Sitting reading the Herald this morning as my oldest child headed out the door for his first day of the new school year – two more still on holiday – I noticed that National MP Nicola Willis was making a bid for the state to do more child-minding for her and her husband She has an op-ed trailing a private member’s bill she will seek to introduce to reduce the summer holidays for school children by a week or two.
That had me wondering how our school year compared to those in other advanced countries. For some reason, the OECD doesn’t have data on New Zealand in their tables showing the number of hours per year of instruction at primary school. But the Ministry of Education website says that our primary school have to be open for 390 half days a year (195 days). The standard primary school day seems to be from 9am to 3pm, and if we subtract an hour for lunch and fifteen minutes for another break, that leaves 4.75 hours per day of instruction time, for a total of 926 hours per year. Here is how that estimate compares with the other OECD countries for which there is data reported.
In other words, we already have one of the higher primary school hours requirements among the OECD countries. (Accordingly to one website I looked at, Australia has slightly shorter school years, but slightly longer school days.) And recall that these aren’t voluntary hours, but coerced ones. Finland is sometimes touted as having an excellent education system, so I was particularly interested in the hours numbers reported there. There are some odd looking numbers – South Korea has a reputation for long hours and very intense schooling, which doesn’t seem to square with these numbers – but I can’t see any credible way in which New Zealand is not already in the upper half of the OECD for schooling requirements. And everyone recognises that schooling has a considerable element of (compulsory) child-minding about it: home-schoolers rarely spend 900 hours a year on the equivalent learning.
Perhaps also not entirely irrelevant when an MP wants to reduce holidays for kids is to look at minimum annual leave requirements for adults. It wasn’t until 1944 there were any. When I was the age Nicola Willis’s kids are now – and the school year seemed the same length as it is now – that minimum was two weeks. In 1974, the minimum was increased to three weeks, and in 2007 it was further increased to four weeks. These weren’t changes proposed by the National Party, but there is no sign Nicola Willis or her leader wants to undo them, so why does she think our kids should be conscripted to the state’s service for even more weeks of the year, even as (most) adults appreciate the greater leisure?
Willis claims a high-minded motive
Most importantly, Kiwi kids feel the impact. Research shows the “summer slide” in student achievement is real. Kids’ literacy abilities can decline over the six-week break, with one study showing students losing months of progress over summer. Much of term one can be spent getting kids back to where they left off the following year. This is a real barrier to achievement.

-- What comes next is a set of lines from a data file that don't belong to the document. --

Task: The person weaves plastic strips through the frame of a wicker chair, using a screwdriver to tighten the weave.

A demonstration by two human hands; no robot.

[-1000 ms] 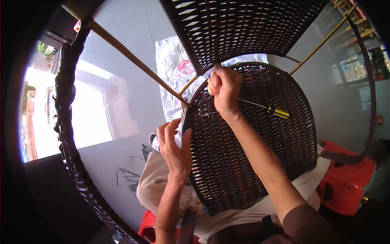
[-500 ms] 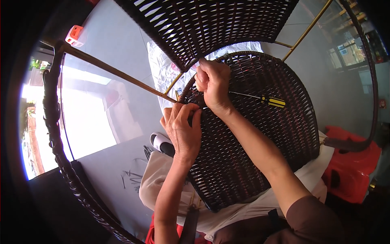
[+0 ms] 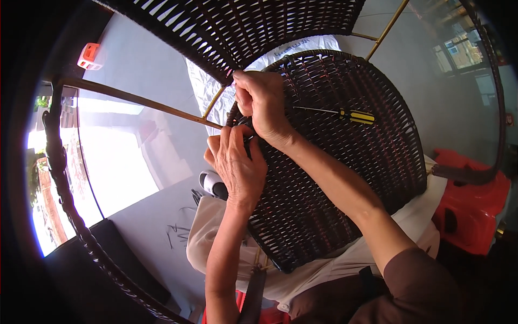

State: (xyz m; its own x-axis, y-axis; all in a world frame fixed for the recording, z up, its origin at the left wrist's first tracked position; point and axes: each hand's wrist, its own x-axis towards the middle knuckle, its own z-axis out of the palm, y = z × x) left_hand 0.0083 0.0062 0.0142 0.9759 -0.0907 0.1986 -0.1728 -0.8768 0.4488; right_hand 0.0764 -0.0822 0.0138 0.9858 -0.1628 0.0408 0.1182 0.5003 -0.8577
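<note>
A dark brown woven chair seat point(image 3: 345, 162) lies in front of me, with the woven backrest point(image 3: 259, 27) beyond it. My left hand point(image 3: 234, 156) has its fingers curled over the seat's left rim. Just beyond it, my right hand point(image 3: 261, 102) is closed in a fist above the seat's far left corner; whatever it pinches is hidden. A screwdriver point(image 3: 356, 115) with a yellow and black handle rests on the weave, its shaft pointing toward my right hand.
Metal chair bars point(image 3: 145, 102) and a wrapped armrest point(image 3: 65, 189) curve round the left. A crumpled white sack point(image 3: 202, 92) lies under the chair. A red plastic stool point(image 3: 469, 210) stands at right. A slipper point(image 3: 209, 181) and dark strand scraps point(image 3: 178, 235) are on the floor.
My right fist has moved left across the seat, closer to the left rim. My left hand keeps its place on the rim. The whole view has shifted slightly.
</note>
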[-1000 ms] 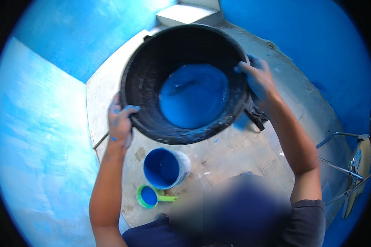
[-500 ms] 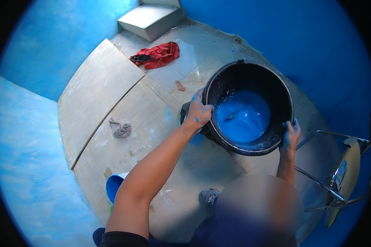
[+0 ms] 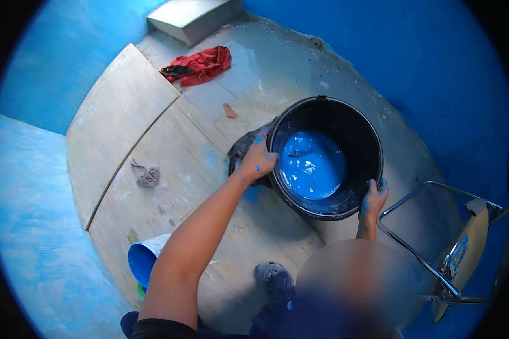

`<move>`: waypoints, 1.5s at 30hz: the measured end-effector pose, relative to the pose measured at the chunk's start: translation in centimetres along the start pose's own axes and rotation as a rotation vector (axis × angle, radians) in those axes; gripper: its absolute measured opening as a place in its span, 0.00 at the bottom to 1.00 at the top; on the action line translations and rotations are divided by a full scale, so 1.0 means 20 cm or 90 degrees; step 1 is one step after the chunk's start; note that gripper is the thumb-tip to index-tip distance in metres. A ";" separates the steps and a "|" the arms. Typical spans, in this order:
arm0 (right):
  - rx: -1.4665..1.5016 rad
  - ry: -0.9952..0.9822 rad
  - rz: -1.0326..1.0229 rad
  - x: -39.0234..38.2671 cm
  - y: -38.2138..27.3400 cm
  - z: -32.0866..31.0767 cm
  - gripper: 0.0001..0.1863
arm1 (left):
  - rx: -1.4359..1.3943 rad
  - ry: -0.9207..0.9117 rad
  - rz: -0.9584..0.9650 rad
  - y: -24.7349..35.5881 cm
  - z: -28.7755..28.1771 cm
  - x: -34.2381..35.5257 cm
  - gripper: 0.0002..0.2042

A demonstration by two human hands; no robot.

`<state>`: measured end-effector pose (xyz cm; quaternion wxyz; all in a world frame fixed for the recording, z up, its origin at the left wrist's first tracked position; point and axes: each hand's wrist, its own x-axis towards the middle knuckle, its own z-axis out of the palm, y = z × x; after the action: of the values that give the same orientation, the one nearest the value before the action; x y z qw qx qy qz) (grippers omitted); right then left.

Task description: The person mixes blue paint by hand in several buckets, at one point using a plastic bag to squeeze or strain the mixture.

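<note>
Between my two hands is a large black bucket (image 3: 353,121), its mouth turned toward me. Blue paint (image 3: 314,166) lies at its bottom, with shiny patches on the surface. My left hand (image 3: 258,155), smeared with blue, grips the rim on the left side, thumb over the edge. On the lower right side of the bucket, my right hand (image 3: 373,199) is closed on the rim, blue on its fingertips. A dark plastic-like bundle (image 3: 240,150) shows behind my left hand, partly hidden by the bucket.
A metal-framed chair (image 3: 418,251) lies at the right. Red cloth (image 3: 206,66) and a grey rag (image 3: 146,175) are on the stained floor (image 3: 209,186). A white container with blue inside (image 3: 141,263) sits by my left arm. A pale block (image 3: 195,20) stands at the far wall.
The bucket, held in both hands, has shifted left and slightly down in view. The paint inside has moved toward its left side. The whole view has also shifted a little.
</note>
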<state>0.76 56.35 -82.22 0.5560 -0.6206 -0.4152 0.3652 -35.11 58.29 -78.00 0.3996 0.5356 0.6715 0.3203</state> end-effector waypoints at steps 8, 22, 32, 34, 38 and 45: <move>-0.758 0.090 -0.334 -0.16 -0.52 0.23 0.33 | 0.076 -0.058 0.030 0.13 -0.34 -0.42 0.34; -0.202 -0.932 -0.785 -1.54 -1.42 1.41 0.25 | 0.302 0.236 -0.216 -0.20 -1.33 -2.31 0.30; -0.498 -1.033 -1.080 -2.38 -1.05 1.70 0.33 | -0.052 0.151 -0.716 -1.27 -1.35 -3.19 0.28; -0.639 -0.998 -0.963 -2.39 -1.03 1.76 0.33 | -0.384 0.172 -0.688 -1.28 -1.32 -3.18 0.25; -0.781 -1.083 -0.701 -2.31 -0.89 1.87 0.27 | -0.456 0.143 -0.643 -1.39 -1.29 -3.22 0.21; -0.629 -1.099 -0.604 -2.12 -0.80 1.82 0.20 | -0.400 0.171 -0.596 -1.44 -1.27 -3.28 0.19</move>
<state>-50.73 32.02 -70.77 -0.1469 -0.0883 -0.9606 0.2190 -63.85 -12.12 -77.96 0.5498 -0.0078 0.7545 0.3584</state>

Count me a sceptic on that one. “One study” can be found to support almost any argument. But even if it were true (a) plenty of workers come back to their desks after the summer holiday at a bit of a loose end, less focused than they might be for a few weeks, (b) formal literacy abilities are not the only capability we want our kids to develop, and (c) it would surely depend a great deal on the specific child (my wife and I both recall going to library almost every day in our school holidays, and one of mine tells me she has read 33 books this month so far). And if New Zealand’s PISA scores have been dropping – under Nicola Willis’s party’s term of government – that isn’t because we shortened the school year. And if the holidays sometimes drag a little (a) boredom is often good for children (as they find ways to amuse themselves), and (b) so do terms and school years. I presume I’m not the only parent to have noticed children getting tired towards the end of terms, especially towards the end of the year. They are children, and primary schools ones in particular don’t have the stamina of heathy adults.
But National Party MP Nicola Willis – a party that once claim to stand for freedom, family etc – now wants to compel kids into state-run schooling for more weeks of the year.
And why? That alleged summer time literacy drop isn’t the real reason – despite that “most importantly” the argument is only introduced late in her article. What she wants is the state to force kids into school – away from beaches, climbing trees, picking blackberries, reading, trying out cooking, hanging out with friends, siblings, parents, or whatever – for longer to make it easier for parents to work long hours (over the course of a year). It is really as simple as that.
I do have some sympathy for some parents – not high income ones like Nicola Willis and her husband, for whom these things are purely choices. Thanks to successive National and Labour governments, good housing in our major urban areas has been rendered ridiculously and totally unnecessarily financially out of reach of many people. I have no idea how young couples manage to buy a house in this neighbourhood (I bought my first house here at 26 for the equivalent of $300000 in today’s dollar – the median price in the suburb is now $900000), but part of it is both parents working full-time, not really from “choice”, but from something closer to “necessity”. But how then do you manage school holidays?
I’m fortunate. Not only did I get into the housing market before the absurdity took hold, but in the five years we both worked fulltime we had a nanny, and I (enjoyed) taking all January off to be around with the kids. And now we are comfortably a one income family and I (most of the time) really enjoy the holidays and the time with the kids (grown up before you know it anyway).
Not everyone has those options – although I’m sure Nicola Willis and her husband could, despite her claims of how tough it is for them – but that doesn’t make the appropriate answer to have the state coerce your kids into school for even more weeks (at the hottest time of the year). Before you know it, people like her will pop up wanting to have kids in school to (say) 5pm each day as well – much more convenient for workers I’m sure.
For a National Party MP to fail to recognise that substantial distinction between compulsory attendance (school) and voluntary childcare arrangements tells you again how statist the National Party itself has become. Perhaps there are regulatory barriers to more after-school or holiday programmes – one imagines the National government’s OSH rules might be part of that – and it might be sensible to identify any of those and advocate removing them. It would certainly make sense to deregulate the land market and make decent housing affordable again, in ways that would give many more families options around part-time work, longer holidays, or one parent or other not engaging in market employment at all for a time. It might even make sense to explicitly encourage strong two-parent families. Those are the sort of measures a National Party might once have proposed. But these days they seem to be mostly statist me-tooers, proposing to deal with one egregious state stuff-up (the housing market) with yet more state coercion. And this from a party that barely even supports effective school choice, so that more coerced time in schools also typically means not forming our children in the academic heritage of our civilisation, but quite a bit more (mostly unthinking) indoctrination in the values and political beliefs of the teachers.
And now, when the wind drops a bit, I’m off to the beach with my daughter.